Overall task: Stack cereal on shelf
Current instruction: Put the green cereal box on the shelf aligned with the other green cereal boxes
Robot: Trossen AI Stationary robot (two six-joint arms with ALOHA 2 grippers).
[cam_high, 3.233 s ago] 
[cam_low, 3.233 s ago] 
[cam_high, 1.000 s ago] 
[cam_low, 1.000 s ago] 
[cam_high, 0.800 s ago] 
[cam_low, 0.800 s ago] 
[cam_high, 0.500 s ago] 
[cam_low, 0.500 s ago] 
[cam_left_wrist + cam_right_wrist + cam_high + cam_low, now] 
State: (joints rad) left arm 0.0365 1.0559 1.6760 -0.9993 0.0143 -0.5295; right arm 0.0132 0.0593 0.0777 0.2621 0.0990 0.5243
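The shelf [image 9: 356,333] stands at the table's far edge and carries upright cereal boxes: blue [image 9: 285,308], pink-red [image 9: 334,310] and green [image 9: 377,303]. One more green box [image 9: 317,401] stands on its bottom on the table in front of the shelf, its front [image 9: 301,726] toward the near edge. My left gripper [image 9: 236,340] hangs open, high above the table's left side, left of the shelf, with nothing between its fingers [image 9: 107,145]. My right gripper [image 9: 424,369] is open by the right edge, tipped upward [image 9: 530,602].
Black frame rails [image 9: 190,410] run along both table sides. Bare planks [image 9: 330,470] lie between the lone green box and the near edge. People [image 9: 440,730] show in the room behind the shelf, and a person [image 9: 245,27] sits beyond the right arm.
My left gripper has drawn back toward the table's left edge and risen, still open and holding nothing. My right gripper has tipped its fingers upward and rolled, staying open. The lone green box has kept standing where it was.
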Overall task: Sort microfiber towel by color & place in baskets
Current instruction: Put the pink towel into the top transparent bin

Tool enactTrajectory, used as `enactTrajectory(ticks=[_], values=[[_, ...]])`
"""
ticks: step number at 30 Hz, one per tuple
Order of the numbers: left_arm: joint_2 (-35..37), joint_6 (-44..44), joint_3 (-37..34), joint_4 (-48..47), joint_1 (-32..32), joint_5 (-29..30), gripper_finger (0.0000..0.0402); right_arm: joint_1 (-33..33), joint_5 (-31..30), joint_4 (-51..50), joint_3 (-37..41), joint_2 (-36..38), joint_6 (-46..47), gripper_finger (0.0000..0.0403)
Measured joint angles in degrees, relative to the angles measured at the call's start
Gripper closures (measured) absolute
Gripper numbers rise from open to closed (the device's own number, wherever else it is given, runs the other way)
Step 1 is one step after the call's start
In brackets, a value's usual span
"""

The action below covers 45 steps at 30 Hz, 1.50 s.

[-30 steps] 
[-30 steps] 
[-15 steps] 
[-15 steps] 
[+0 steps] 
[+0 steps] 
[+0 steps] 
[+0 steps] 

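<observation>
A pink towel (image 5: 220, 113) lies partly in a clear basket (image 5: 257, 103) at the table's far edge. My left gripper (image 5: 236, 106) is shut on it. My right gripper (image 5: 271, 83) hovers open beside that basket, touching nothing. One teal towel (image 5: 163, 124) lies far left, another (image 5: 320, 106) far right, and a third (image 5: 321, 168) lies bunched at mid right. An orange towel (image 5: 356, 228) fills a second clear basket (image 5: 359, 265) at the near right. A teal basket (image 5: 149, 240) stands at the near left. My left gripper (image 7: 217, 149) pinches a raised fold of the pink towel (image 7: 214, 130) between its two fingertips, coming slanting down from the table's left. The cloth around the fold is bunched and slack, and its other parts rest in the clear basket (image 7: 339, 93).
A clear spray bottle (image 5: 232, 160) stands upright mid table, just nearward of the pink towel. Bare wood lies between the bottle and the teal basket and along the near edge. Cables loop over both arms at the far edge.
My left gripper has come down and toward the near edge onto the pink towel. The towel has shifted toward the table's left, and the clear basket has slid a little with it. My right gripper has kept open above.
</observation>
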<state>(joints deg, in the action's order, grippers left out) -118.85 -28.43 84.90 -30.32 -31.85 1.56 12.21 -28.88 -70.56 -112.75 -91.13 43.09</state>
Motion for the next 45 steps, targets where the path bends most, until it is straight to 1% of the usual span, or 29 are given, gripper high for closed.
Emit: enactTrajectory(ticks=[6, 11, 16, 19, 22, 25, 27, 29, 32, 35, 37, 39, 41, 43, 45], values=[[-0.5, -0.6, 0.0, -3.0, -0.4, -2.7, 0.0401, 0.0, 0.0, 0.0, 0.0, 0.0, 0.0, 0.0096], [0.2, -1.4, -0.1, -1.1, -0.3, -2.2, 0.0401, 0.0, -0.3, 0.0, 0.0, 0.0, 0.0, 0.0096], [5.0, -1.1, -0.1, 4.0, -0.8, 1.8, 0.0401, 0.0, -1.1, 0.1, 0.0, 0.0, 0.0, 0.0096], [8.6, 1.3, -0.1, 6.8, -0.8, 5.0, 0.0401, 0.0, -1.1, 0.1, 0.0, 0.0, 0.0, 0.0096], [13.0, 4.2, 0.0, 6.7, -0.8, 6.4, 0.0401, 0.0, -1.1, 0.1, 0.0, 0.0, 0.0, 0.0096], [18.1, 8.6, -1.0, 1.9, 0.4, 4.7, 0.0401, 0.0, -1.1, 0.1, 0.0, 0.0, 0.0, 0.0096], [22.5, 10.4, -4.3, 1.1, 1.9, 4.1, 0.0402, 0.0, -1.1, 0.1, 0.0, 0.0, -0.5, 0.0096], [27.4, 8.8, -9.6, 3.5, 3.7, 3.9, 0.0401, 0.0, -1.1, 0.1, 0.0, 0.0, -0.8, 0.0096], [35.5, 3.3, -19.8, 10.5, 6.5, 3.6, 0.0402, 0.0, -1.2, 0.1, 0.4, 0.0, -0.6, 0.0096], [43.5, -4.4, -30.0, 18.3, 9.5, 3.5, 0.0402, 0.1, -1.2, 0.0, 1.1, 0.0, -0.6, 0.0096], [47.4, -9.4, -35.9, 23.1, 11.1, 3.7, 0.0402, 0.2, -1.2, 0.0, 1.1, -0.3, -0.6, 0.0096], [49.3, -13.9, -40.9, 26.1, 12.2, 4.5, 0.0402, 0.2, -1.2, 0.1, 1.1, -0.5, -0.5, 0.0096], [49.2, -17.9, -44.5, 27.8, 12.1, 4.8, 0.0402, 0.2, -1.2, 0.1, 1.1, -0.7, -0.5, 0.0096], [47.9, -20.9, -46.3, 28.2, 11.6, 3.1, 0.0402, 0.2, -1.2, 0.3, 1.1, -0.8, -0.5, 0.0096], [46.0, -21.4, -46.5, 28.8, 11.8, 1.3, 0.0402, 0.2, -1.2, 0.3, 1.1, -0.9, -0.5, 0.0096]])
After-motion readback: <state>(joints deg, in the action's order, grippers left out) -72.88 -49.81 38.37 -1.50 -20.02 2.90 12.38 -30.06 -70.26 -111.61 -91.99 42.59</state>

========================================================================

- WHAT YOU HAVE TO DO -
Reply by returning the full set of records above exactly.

- EXPECTED OUTPUT -
Overall task: Stack cereal on shelf
Current instruction: Put the green cereal box on the shelf aligned with the other green cereal boxes
Robot: Trossen AI Stationary robot (two six-joint arms with ALOHA 2 grippers).
[cam_high, 3.233 s ago] 
[cam_low, 3.233 s ago] 
[cam_high, 1.000 s ago] 
[cam_low, 1.000 s ago] 
[cam_high, 0.800 s ago] 
[cam_low, 0.800 s ago] 
[cam_high, 0.500 s ago] 
[cam_low, 0.500 s ago] 
[cam_left_wrist + cam_right_wrist + cam_high + cam_low, now] 
State: (joints rad) left arm 0.0365 1.0559 1.6760 -0.9993 0.0143 -0.5295; right arm 0.0132 0.0593 0.0777 0.2621 0.0990 0.5243
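The shelf [image 9: 356,333] stands at the table's far edge and carries upright cereal boxes: blue [image 9: 285,308], pink-red [image 9: 334,310] and green [image 9: 377,303]. One more green box [image 9: 317,401] stands on its bottom on the table in front of the shelf, its front [image 9: 301,726] toward the near edge. My left gripper [image 9: 236,340] hangs open, high above the table's left side, left of the shelf, with nothing between its fingers [image 9: 107,145]. My right gripper [image 9: 424,369] is open by the right edge, tipped upward [image 9: 530,602].
Black frame rails [image 9: 190,410] run along both table sides. Bare planks [image 9: 330,470] lie between the lone green box and the near edge. People [image 9: 440,730] show in the room behind the shelf, and a person [image 9: 245,27] sits beyond the right arm.
My left gripper has drawn back toward the table's left edge and risen, still open and holding nothing. My right gripper has tipped its fingers upward and rolled, staying open. The lone green box has kept standing where it was.
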Overall task: Sort microfiber towel by color & place in baskets
Current instruction: Put the pink towel into the top transparent bin

Tool enactTrajectory, used as `enactTrajectory(ticks=[_], values=[[_, ...]])`
"""
ticks: step number at 30 Hz, one per tuple
Order of the numbers: left_arm: joint_2 (-35..37), joint_6 (-44..44), joint_3 (-37..34), joint_4 (-48..47), joint_1 (-32..32), joint_5 (-29..30), gripper_finger (0.0000..0.0402); right_arm: joint_1 (-33..33), joint_5 (-31..30), joint_4 (-51..50), joint_3 (-37..41), joint_2 (-36..38), joint_6 (-46..47), gripper_finger (0.0000..0.0403)
Measured joint angles in degrees, relative to the angles measured at the call's start
Gripper closures (measured) absolute
Gripper numbers rise from open to closed (the device's own number, wherever else it is given, runs the other way)
Step 1 is one step after the call's start
In brackets, a value's usual span
"""

The action below covers 45 steps at 30 Hz, 1.50 s.

[-30 steps] 
[-30 steps] 
[-15 steps] 
[-15 steps] 
[+0 steps] 
[+0 steps] 
[+0 steps] 
[+0 steps] 

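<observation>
A pink towel (image 5: 220, 113) lies partly in a clear basket (image 5: 257, 103) at the table's far edge. My left gripper (image 5: 236, 106) is shut on it. My right gripper (image 5: 271, 83) hovers open beside that basket, touching nothing. One teal towel (image 5: 163, 124) lies far left, another (image 5: 320, 106) far right, and a third (image 5: 321, 168) lies bunched at mid right. An orange towel (image 5: 356, 228) fills a second clear basket (image 5: 359, 265) at the near right. A teal basket (image 5: 149, 240) stands at the near left. My left gripper (image 7: 217, 149) pinches a raised fold of the pink towel (image 7: 214, 130) between its two fingertips, coming slanting down from the table's left. The cloth around the fold is bunched and slack, and its other parts rest in the clear basket (image 7: 339, 93).
A clear spray bottle (image 5: 232, 160) stands upright mid table, just nearward of the pink towel. Bare wood lies between the bottle and the teal basket and along the near edge. Cables loop over both arms at the far edge.
My left gripper has come down and toward the near edge onto the pink towel. The towel has shifted toward the table's left, and the clear basket has slid a little with it. My right gripper has kept open above.
</observation>
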<state>(joints deg, in the action's order, grippers left out) -118.85 -28.43 84.90 -30.32 -31.85 1.56 12.21 -28.88 -70.56 -112.75 -91.13 43.09</state>
Motion for the next 45 steps, targets where the path bends most, until it is straight to 1% of the usual span, or 29 are given, gripper high for closed.
Emit: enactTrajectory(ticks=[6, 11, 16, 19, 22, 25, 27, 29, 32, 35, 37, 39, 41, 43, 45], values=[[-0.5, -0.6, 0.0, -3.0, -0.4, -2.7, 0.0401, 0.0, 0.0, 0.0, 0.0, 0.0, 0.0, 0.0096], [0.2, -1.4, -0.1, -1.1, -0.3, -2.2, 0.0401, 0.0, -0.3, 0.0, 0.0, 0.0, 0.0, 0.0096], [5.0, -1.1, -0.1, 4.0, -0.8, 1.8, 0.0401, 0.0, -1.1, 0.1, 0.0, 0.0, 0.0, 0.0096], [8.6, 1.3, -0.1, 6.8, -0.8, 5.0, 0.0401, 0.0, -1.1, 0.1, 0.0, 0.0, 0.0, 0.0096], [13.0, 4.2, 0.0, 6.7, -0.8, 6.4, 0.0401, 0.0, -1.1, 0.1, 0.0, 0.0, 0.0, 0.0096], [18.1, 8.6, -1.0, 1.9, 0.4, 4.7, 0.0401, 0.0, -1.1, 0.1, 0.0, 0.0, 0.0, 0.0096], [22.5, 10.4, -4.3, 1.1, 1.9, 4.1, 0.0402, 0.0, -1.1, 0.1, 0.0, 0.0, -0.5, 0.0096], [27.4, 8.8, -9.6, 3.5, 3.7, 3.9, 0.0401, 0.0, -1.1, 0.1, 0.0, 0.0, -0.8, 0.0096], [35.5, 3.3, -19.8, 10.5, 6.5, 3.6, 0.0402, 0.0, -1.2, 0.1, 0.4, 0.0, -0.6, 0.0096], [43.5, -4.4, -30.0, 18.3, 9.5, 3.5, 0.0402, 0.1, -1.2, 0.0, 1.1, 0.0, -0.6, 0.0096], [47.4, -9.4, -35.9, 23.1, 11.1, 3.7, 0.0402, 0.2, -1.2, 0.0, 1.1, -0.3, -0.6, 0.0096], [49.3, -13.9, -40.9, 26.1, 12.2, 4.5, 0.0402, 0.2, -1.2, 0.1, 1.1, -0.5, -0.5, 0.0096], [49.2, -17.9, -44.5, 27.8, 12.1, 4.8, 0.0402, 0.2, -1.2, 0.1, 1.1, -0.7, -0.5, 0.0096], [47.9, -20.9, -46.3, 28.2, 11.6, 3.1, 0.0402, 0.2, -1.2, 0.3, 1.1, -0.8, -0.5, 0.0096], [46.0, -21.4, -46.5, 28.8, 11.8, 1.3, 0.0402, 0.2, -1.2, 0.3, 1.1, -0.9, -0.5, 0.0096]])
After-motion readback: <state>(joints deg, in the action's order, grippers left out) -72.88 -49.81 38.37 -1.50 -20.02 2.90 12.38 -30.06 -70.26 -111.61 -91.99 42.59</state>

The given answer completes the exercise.